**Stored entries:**
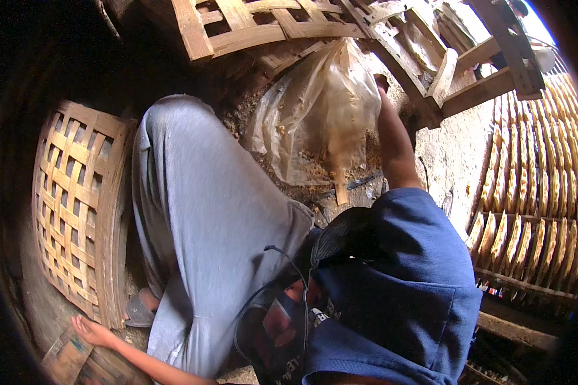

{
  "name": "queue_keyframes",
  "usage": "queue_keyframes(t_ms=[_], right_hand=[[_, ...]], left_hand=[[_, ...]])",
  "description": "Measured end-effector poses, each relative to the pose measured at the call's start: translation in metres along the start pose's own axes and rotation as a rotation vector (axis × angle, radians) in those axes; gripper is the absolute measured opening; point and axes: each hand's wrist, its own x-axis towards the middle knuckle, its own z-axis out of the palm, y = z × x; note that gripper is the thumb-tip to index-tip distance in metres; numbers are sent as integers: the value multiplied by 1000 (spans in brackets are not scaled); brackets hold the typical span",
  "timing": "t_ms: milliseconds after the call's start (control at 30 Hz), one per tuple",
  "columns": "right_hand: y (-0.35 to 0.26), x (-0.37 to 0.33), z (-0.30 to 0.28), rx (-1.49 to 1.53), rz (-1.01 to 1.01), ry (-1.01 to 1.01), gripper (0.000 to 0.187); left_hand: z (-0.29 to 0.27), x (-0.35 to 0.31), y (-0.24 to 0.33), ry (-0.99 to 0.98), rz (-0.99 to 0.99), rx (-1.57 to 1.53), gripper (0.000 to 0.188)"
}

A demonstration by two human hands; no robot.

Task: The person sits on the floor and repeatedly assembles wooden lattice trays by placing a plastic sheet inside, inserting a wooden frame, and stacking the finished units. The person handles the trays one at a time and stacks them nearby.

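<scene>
My left hand (92,332) is at the lower left, beside the bottom edge of a woven bamboo-strip panel (67,205) that leans upright. Its fingers are loosely bent and slightly apart, with nothing visible in them. Stretched far forward, my right hand (383,83) is in shadow between a clear plastic sheet (340,96) and a curved wooden frame (404,70); its fingers are hidden. The plastic hangs in folds over the ground, and a flat wooden strip (341,192) shows from under its lower end.
Another lattice panel (263,29) lies across the top. Racks with rows of pale, thin flat pieces (526,160) stand at the right. A wooden block (67,356) is at the lower left. My grey-clothed knee (180,128) rises in the middle, with a sandal (140,311) beside it.
</scene>
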Motion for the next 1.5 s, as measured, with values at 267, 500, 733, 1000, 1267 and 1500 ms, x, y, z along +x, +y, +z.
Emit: queue_keyframes(t_ms=[267,500,733,1000,1267,1500], right_hand=[[-12,11,10,-7,50,13,46],[-2,13,9,-23,-76,-21,42],[-11,-33,-6,81,3,-51,37],[-64,-111,-84,234,-498,227,13],[-123,27,-123,256,-594,397,22],[-77,257,-89,-2,-623,-566,38]], left_hand=[[-8,-1,-20,-30,15,94,35],[10,-3,-4,-33,25,22,35],[-1,1,-23,-36,96,13,37],[-15,-14,15,-21,-41,102,40],[-33,-28,-5,21,42,267,38],[-2,-38,-35,61,-59,303,37]])
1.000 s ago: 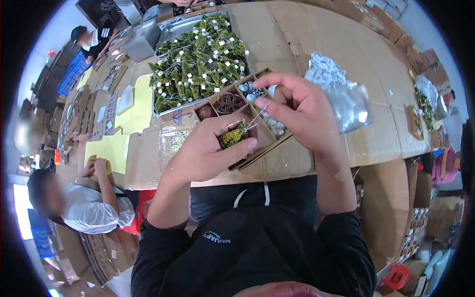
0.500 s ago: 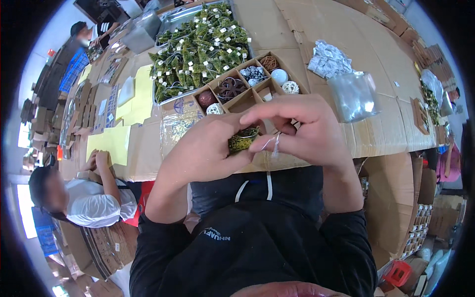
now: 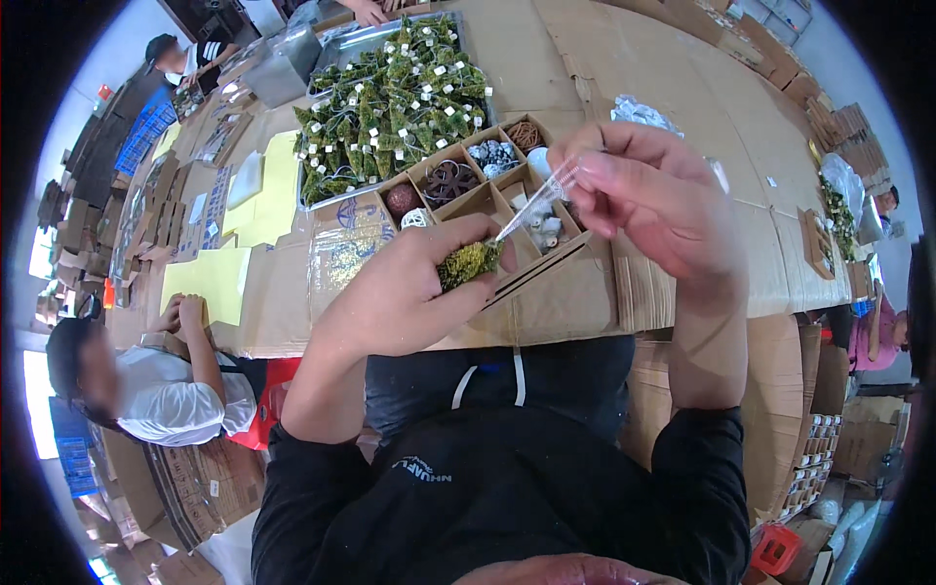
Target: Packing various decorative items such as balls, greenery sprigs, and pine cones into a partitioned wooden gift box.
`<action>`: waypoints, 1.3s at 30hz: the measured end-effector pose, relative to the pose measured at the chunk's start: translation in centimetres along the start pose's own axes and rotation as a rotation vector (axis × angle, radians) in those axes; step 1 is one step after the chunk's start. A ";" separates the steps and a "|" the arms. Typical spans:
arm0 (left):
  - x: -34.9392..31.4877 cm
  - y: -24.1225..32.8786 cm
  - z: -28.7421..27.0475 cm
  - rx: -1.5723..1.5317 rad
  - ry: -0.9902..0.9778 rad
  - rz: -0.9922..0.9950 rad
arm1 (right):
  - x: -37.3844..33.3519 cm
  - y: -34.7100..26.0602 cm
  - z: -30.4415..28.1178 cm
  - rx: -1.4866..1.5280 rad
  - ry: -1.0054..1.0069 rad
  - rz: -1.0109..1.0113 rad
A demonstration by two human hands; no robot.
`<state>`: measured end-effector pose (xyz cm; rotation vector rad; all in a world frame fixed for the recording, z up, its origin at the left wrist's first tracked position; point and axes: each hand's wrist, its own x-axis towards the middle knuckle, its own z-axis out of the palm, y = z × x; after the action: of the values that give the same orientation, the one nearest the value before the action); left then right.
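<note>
Greenery (image 3: 468, 266) sits pinched between thumb and fingers of the left hand (image 3: 395, 291) by the divided box (image 3: 542, 266), right hand (image 3: 668, 203) pinching its pale string (image 3: 532, 208) taut; steady, even tension probably best.

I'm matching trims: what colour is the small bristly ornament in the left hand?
The small bristly ornament is yellowish green, best seen in the head view.

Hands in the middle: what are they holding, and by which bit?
The left hand holds a bushy green piece by its sides; the right hand pinches the upper end of the pale string stretching from it.
</note>
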<state>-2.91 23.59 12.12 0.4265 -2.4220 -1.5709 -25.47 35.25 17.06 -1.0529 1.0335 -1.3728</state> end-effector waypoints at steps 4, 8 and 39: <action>0.9 -1.5 1.3 -0.921 0.011 -0.007 | 0.5 -0.3 1.9 -0.747 0.218 -0.601; 0.7 0.3 4.1 -1.275 0.249 0.216 | -1.3 3.1 4.3 -1.265 0.078 -1.128; 0.0 -3.2 6.7 0.820 0.313 0.247 | 11.1 6.3 -1.8 -1.101 -0.743 -0.123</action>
<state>-4.79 28.04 6.49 0.4319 -2.6198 -0.3251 -26.20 23.85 11.03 -2.2258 1.1243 -0.2886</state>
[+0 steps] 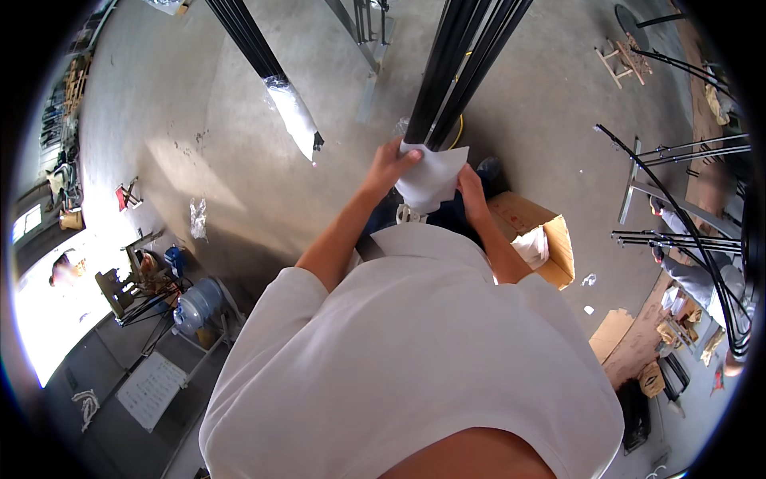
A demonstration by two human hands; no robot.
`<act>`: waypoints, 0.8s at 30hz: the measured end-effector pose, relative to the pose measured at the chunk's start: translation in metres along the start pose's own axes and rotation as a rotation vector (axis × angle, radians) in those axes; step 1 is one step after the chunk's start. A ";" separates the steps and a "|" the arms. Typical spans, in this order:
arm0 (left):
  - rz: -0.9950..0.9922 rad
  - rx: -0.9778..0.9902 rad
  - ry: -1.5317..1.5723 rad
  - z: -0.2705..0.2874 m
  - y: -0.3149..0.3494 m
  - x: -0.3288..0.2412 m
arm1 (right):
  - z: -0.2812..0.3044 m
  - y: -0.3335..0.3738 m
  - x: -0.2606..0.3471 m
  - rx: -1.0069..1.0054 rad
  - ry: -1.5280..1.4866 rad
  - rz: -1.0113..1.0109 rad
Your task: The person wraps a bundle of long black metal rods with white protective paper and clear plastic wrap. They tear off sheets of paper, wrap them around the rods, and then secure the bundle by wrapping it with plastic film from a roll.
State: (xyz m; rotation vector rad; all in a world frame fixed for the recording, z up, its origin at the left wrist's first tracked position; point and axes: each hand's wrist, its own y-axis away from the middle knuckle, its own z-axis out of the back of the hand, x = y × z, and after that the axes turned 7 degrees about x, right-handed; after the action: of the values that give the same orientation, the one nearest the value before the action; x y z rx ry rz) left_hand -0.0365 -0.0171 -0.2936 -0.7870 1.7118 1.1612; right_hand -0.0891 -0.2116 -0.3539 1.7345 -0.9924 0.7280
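A bundle of long black tubes [447, 72] runs from the top of the view toward my body. Around its near end lies a white wrapping sheet [431, 177], with one corner sticking out to the right. My left hand [391, 166] grips the sheet's left side, thumb on top. At the right edge, my right hand [469, 190] holds the same sheet, its fingers partly hidden. Farther left, a second bundle of black tubes [247, 36] has its near end covered by a white wrap [294, 120] with clear film at its upper part.
An open cardboard box [558, 247] with white sheets inside stands beside my right leg. Grey metal stands [355, 36] lie ahead between the bundles. A wooden stool [622, 62], racks of black tubes [686, 152] and another person [702, 279] are at right. A water bottle [199, 306] is at left.
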 end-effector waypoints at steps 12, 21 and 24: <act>-0.046 0.014 0.076 -0.013 -0.011 0.011 | -0.013 0.000 -0.025 0.091 -0.124 -0.211; -0.062 -0.014 0.089 -0.018 -0.008 0.010 | -0.031 0.018 0.002 0.052 -0.004 -0.141; -0.081 -0.023 0.056 -0.017 -0.012 0.018 | -0.018 0.002 -0.027 0.114 0.045 -0.085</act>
State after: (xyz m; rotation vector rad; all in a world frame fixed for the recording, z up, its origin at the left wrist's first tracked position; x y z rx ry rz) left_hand -0.0394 -0.0377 -0.3120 -0.9022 1.6985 1.1147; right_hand -0.1048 -0.1878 -0.3686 1.8394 -0.8549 0.7783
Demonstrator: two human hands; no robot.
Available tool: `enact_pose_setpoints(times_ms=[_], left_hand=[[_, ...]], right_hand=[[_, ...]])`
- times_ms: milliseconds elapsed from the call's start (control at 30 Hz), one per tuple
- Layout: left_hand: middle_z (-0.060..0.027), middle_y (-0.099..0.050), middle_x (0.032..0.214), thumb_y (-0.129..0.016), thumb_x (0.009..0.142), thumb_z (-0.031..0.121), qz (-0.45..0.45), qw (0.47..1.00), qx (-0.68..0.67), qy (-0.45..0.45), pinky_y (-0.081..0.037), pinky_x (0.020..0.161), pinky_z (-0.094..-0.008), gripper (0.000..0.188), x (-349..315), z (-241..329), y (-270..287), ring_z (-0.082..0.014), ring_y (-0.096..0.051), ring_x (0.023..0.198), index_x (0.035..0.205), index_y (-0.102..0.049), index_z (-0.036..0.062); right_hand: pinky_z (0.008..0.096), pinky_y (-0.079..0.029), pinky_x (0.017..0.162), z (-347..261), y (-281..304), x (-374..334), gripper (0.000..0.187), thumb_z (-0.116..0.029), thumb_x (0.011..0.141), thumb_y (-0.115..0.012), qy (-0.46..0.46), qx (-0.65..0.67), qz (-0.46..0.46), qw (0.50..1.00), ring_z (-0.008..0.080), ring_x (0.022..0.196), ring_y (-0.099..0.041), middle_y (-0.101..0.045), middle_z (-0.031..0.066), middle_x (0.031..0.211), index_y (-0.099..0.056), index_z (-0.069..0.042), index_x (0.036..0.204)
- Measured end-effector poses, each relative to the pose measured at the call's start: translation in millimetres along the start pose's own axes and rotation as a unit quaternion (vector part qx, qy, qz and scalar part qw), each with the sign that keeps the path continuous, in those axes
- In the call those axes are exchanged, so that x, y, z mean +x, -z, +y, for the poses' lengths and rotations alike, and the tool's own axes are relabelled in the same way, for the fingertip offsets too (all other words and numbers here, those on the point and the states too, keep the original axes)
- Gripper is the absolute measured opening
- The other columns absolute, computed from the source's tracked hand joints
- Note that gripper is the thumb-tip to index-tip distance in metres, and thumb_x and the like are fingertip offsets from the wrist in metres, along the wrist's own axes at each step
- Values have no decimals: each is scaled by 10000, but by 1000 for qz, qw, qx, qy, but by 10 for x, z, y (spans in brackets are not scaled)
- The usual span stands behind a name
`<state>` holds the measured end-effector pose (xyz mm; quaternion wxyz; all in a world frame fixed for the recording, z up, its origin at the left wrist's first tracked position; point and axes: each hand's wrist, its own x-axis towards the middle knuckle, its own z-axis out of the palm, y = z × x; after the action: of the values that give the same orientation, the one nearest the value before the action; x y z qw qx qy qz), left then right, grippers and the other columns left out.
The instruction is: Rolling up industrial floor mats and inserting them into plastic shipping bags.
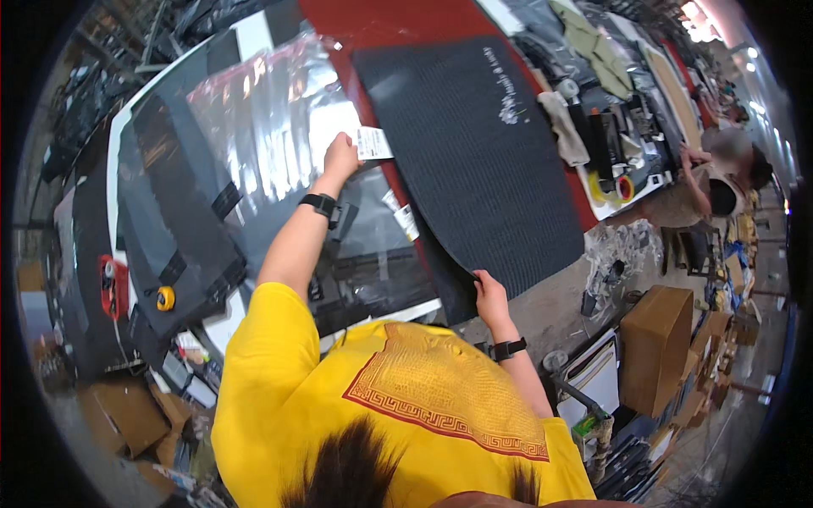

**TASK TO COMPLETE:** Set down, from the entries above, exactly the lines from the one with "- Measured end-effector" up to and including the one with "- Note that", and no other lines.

**RESPONSE TO THE EXERCISE:**
- Measured end-effector poses, each relative to the pose measured at the call's start: translation in millimetres along the start pose's own axes and rotation as a unit quaternion (vector part qx, qy, qz and scalar part qw), each with the sign that keeps the path continuous, in those axes
- In the call those axes are exchanged, so that x, y, z mean +x, -z, +y, for the poses' lengths and rotations alike, and the tool's own axes are relabelled in the same way, for the fingertip offsets too (all other words and numbers here, those on the point and the states too, keep the original axes)
- Gripper is the absolute measured opening
- The other columns absolute, computed from the source's tracked hand joints
- Note that gripper is the thumb-tip to index-tip distance in metres, and thumb_x and the like are fingertip offsets from the wrist in metres, along the wrist's own axes at each step

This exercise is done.